- [Work instructions]:
Transcribe the records below exactly, from their first line through the line containing "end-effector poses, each". Omit every line after it.
[Information shown — start]
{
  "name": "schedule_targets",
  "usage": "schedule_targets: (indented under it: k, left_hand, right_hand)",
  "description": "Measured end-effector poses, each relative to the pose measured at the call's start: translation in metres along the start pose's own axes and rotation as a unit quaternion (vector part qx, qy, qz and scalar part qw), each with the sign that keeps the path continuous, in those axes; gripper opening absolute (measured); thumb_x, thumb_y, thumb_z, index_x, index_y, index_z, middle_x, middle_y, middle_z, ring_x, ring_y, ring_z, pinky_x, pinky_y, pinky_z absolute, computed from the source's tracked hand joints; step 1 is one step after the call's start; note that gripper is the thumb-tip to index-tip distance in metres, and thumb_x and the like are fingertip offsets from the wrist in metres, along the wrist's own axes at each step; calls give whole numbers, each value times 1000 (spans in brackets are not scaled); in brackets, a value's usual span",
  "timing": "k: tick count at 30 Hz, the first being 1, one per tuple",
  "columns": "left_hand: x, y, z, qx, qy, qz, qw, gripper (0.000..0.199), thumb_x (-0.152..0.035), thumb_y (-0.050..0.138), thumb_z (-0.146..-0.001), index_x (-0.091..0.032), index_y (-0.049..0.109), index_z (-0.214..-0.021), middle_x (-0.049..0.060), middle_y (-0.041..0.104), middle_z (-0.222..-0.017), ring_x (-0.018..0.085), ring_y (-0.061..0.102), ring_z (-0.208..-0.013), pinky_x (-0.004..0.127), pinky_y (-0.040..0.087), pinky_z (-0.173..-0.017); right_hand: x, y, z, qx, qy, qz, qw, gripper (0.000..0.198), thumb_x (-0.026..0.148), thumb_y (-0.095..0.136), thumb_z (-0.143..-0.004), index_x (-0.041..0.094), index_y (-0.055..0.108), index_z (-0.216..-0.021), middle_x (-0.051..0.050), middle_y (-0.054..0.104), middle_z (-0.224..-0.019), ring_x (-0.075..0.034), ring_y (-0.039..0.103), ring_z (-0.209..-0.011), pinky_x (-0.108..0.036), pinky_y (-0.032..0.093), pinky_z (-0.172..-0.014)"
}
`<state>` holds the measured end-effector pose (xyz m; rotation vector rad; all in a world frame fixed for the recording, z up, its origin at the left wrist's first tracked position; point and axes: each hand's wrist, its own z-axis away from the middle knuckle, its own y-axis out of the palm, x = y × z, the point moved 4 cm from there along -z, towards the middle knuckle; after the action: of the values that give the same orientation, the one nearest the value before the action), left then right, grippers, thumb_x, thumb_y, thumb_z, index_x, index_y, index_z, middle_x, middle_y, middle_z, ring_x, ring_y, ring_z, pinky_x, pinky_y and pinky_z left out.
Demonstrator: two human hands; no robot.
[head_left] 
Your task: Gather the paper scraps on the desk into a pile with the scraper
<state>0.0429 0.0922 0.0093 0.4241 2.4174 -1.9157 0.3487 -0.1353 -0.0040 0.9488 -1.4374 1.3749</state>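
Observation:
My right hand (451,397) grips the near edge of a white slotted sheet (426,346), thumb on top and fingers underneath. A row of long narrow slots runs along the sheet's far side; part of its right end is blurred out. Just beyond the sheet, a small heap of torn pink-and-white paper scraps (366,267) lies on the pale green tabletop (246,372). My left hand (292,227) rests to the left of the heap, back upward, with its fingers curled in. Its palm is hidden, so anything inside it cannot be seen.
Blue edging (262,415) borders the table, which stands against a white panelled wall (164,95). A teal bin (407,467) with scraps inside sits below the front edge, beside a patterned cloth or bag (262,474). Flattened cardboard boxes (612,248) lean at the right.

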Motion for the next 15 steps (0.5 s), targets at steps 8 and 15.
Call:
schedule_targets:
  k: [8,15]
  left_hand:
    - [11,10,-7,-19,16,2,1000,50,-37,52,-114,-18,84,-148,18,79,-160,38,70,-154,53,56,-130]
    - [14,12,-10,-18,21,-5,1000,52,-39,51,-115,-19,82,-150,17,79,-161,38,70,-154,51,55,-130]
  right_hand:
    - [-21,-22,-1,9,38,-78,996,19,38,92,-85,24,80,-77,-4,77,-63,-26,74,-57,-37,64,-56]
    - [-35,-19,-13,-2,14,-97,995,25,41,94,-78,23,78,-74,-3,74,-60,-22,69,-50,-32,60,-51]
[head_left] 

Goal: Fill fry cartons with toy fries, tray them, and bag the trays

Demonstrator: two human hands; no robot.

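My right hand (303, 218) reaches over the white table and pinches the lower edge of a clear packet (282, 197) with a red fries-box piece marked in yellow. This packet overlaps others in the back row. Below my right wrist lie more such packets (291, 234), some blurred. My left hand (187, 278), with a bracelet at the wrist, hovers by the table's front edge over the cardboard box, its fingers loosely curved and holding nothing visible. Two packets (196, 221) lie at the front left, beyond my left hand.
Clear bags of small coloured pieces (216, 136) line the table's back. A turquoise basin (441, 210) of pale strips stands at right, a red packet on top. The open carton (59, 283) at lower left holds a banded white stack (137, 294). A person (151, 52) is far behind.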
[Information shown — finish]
- [Exercise solution]:
{
  "name": "schedule_targets",
  "usage": "schedule_targets: (indented under it: k, left_hand, right_hand)",
  "description": "Measured end-effector poses, each relative to the pose measured at the call's start: translation in metres along the start pose's own axes and rotation as a unit quaternion (vector part qx, qy, qz and scalar part qw), each with the sign that keeps the path continuous, in those axes; gripper opening absolute (measured); thumb_x, thumb_y, thumb_z, index_x, index_y, index_z, middle_x, middle_y, middle_z, ring_x, ring_y, ring_z, pinky_x, pinky_y, pinky_z absolute, computed from the source's tracked hand joints; step 1 is one step after the call's start; note that gripper is the thumb-tip to index-tip distance in metres, and thumb_x and the like are fingertip offsets from the wrist in metres, along the wrist's own axes at each step; calls give whole numbers, each value times 1000 (spans in brackets are not scaled); in brackets, a value's usual span",

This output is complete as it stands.